First of all, I didn’t want one as I value my solitude and didn’t like the idea of anyone being able to call me 24/7.  My youngest daughter Josie had been badgering me for a while to join the 21st century and I had been heroically resisting.  She then seduced me with the suggestion “you could use it like a landline and not carry it”.  Yeah, I suppose.  A contributing factor was a recent failure of my landline, and not the first by any means.  The hissing and spitting on the line often left me shouting “Can’t hear a f***ing thing, send an email”.  The techie came in less than a month (a record) and remade connections in various pits and cut several devices out of the line to finally achieve audibility.  He also said he expected the copper network to be shut down in a few years, he guessed 2025, as it is hard to maintain and loses Telstra money.   The only thing keeping it going is political pressure from country areas.  He also said “don’t tell anybody that”.   Well thanks for the heads-up, and I have told everybody.  So I figured I’d better learn a bit about mobile phones before they shut the copper system off.

So with advice of dear Josie, I bought online a refurbished Samsung Galaxy 12 or something, thinking an old discarded smart phone would be outdated and simple.  Well, I found it is not simple and it is smarter than me.  I have heard somewhere that the operation is ‘intuitive’.  I didn’t find that at all, so I downloaded Samsung’s operating manual of “basics”.  250 pages of dense jargon is “basics?”.   When does it get complicated?  So I found I needed to learn ‘gestures’ to perform functions.  So, a couple of weeks after acquiring the phone I got a call.  From my daughter Josie, one of the very few people I had actually given my number to.  I attempted the ‘gesture’ of dragging the green dot out of the circle with no success.  After a little discussion by landline with my mentor, Josie, she suggested I do the gesture quickly rather than deliberately, and I finally got to square one.  How to answer the phone.  WTF didn’t the comprehensive manual say I had to do it quickly?  My dear readers will be thinking I am such an idiot, but I beg forgiveness as I haven’t been brought up through generations of mobile devices.  I tried to log on to Samsung’s home site to activate the ‘Bixby’ function.  Unfortunately, I misspelled my email address by missing a letter so it sent confirmation and temporary passwords into the electronic abyss and I haven’t managed to cancel that so I can re-register.  I may be missing out but perhaps I don’t care.

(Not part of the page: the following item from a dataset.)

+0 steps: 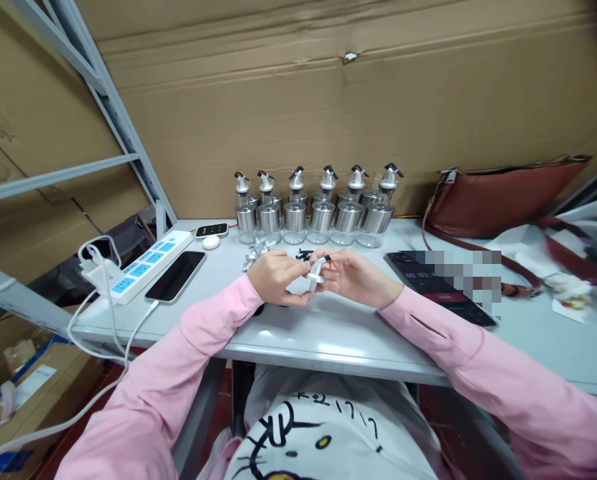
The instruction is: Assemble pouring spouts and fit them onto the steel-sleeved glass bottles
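Note:
My left hand and my right hand meet over the middle of the grey table. Both are closed round a small silver pourer spout with a black cap, held between their fingertips. Just behind the hands lie loose silver spouts and small black caps. Further back stands a row of several glass and steel oil bottles, each with a spout fitted.
A white and blue power strip, a dark phone on a cable and a small black device lie at the left. A second phone lies at the right, with a brown bag behind. Cardboard lines the back.

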The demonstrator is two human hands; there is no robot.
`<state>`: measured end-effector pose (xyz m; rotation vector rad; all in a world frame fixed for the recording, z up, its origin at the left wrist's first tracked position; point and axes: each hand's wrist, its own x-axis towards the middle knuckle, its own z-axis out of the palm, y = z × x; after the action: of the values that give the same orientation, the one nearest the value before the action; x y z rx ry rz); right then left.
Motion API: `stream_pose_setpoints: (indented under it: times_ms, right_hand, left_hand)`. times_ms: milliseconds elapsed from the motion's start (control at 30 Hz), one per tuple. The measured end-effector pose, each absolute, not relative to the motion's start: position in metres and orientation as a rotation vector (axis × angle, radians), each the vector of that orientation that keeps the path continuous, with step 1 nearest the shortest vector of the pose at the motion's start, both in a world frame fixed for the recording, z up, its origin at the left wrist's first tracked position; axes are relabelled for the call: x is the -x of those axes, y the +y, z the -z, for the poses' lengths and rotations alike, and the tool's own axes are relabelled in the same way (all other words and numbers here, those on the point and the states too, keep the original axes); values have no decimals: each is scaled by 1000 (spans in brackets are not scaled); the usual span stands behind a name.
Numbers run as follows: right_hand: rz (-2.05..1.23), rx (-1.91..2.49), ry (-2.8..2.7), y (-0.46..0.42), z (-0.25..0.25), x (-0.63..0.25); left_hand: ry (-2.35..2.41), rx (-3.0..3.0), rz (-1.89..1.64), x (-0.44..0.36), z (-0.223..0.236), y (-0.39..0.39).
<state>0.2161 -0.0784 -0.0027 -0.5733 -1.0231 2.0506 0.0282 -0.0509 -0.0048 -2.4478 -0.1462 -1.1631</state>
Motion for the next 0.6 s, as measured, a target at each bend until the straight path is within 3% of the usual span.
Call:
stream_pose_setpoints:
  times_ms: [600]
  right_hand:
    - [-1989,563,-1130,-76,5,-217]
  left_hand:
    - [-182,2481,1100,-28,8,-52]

Many of my dear readers may be unaware of how well they have been trained to accept the strictures and constraints of the digital systems.  Like puppies taught to sit up and beg.  Yes, there are treats and patting, but you have to accept the rules and discipline that goes along with it.  I think I will try to maintain a distance from the virtual world.

Meanwhile, from the real world, I send you a random Possum Valley pic.

Blackbean Cottage in the clouds

It is often a wet and muddy and every day there is something to bite me in the bum or make my back ache, but hey, this is my reality.


  1. Peter says:

    Were you talking to a robot programmed to mimic human responses? Or to a human, trained or constrained to restrict all utterances to those programmed, as they appear on screen? Am I responding robotically to your post, failing to detect irony? Can you maintain a distance from the virtual world? Might you be part of one (as some claim?) Was this response to your post preordained? Perhaps. I think I’ll del

    • Peter, you have watched too many repeats of “The Matrix”. Perhaps your response was prompted by your experience of going from a PC on the beat with a very high “discretionary role content” to a dispatcher with a high “programmed operator” role, and going from constant face to face contact to voice only contact. Maybe police dispatchers have already been replaced by bots.